What does the ending of The Woman at the Window mean? Explanation of the film with Amy Adams

The Woman in the Window by Joe Wright, played by a very rich cast consisting of Amy Adams, Gary Oldman, Anthony Mackie, Wyatt Russell, Brian Tyree Henry, Jennifer Jason Leigh and Julianne Moore, is available from Friday 14 to all subscribers to the streaming on demand platform Netflix.

Based on the novel of the same name by AJ Finn, The woman in the window is a clear reinterpretation of the plot of Alfred Hitchcock’s The Window on the Courtyard, but reinterpreted in a psychological key: the protagonist, agoraphobic, is holed up in her apartment due to a profound trauma – the death of her husband and daughter in a car accident while she was driving – and given her mentally unstable condition the film – and the other characters – will enjoy continually questioning her interpretations of the events.

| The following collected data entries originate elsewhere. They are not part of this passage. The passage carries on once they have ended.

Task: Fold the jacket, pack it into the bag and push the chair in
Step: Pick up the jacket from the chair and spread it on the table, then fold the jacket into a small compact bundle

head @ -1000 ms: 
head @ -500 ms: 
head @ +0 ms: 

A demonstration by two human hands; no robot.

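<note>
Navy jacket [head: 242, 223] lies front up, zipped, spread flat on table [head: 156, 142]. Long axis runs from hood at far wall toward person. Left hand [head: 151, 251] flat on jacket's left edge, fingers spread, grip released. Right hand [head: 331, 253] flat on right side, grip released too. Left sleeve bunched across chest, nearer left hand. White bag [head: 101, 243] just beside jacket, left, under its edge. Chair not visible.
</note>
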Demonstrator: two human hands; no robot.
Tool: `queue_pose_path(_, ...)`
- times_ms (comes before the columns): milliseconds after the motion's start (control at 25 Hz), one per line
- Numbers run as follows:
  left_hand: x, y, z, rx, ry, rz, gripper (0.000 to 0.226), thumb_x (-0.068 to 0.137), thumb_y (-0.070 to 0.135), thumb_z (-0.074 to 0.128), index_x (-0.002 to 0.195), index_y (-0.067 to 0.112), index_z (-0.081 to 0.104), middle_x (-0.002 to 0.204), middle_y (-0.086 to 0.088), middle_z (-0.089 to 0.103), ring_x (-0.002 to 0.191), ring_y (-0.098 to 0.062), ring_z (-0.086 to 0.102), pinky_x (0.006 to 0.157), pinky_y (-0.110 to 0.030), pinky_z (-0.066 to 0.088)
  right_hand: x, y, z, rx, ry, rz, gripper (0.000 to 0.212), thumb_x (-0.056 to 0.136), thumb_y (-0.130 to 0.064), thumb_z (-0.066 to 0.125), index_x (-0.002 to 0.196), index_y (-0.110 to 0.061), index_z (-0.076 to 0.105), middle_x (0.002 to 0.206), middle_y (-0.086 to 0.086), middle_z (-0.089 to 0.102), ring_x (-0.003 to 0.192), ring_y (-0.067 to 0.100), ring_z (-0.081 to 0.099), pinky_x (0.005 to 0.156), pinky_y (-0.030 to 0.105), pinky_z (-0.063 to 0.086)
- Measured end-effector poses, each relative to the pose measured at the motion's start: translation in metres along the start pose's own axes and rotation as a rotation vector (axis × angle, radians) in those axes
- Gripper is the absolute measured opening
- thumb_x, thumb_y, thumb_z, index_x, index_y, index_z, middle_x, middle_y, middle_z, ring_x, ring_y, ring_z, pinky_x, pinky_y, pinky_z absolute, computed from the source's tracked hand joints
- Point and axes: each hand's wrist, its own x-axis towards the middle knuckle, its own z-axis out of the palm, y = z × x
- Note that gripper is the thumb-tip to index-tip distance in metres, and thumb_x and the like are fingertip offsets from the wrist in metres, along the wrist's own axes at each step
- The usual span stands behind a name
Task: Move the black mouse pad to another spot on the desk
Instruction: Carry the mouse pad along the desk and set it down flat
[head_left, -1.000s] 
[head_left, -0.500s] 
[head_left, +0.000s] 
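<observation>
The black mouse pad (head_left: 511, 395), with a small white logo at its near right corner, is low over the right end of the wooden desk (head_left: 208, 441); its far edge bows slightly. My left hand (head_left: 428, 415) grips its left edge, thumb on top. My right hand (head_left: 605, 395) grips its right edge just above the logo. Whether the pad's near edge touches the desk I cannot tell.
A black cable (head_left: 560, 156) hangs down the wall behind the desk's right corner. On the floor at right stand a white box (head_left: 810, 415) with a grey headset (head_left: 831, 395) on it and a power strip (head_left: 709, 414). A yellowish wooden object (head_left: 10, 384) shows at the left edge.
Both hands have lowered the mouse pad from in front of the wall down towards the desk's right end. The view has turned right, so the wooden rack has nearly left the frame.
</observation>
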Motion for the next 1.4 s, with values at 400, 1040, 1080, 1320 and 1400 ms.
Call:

But at the end of the film, after the villain is killed and Anna’s story definitively confirmed, the narrative leaps forward by nine months. In this way, viewers discover that, in addition to physical injuries, the protagonist has finally recovered from her agoraphobia as well. This change, also passed from the cathartic fight with the killer that took place on the roof (and therefore outside the house) is explained by the woman’s acceptance of the origin of her trauma – having caused the death of her family – which for the whole the course of the film she had tried to conceal from herself as well.

The final scene of The woman in the window, in which Anna says goodbye to the house that had become her prison, both physical but above all psychological, suggests that her agoraphobia was linked not so much by a fear of the outside world as by fear of losing the spiritual connection she had with her husband and daughter: in that apartment, in fact, he could continue to pretend that his family was still alive but elsewhere and easily reachable through a simple phone call. Outside those walls, from those windows, the truth to be accepted was another.

Moving house can be interpreted as an act of forgiveness towards herself, after which Anna is finally freed.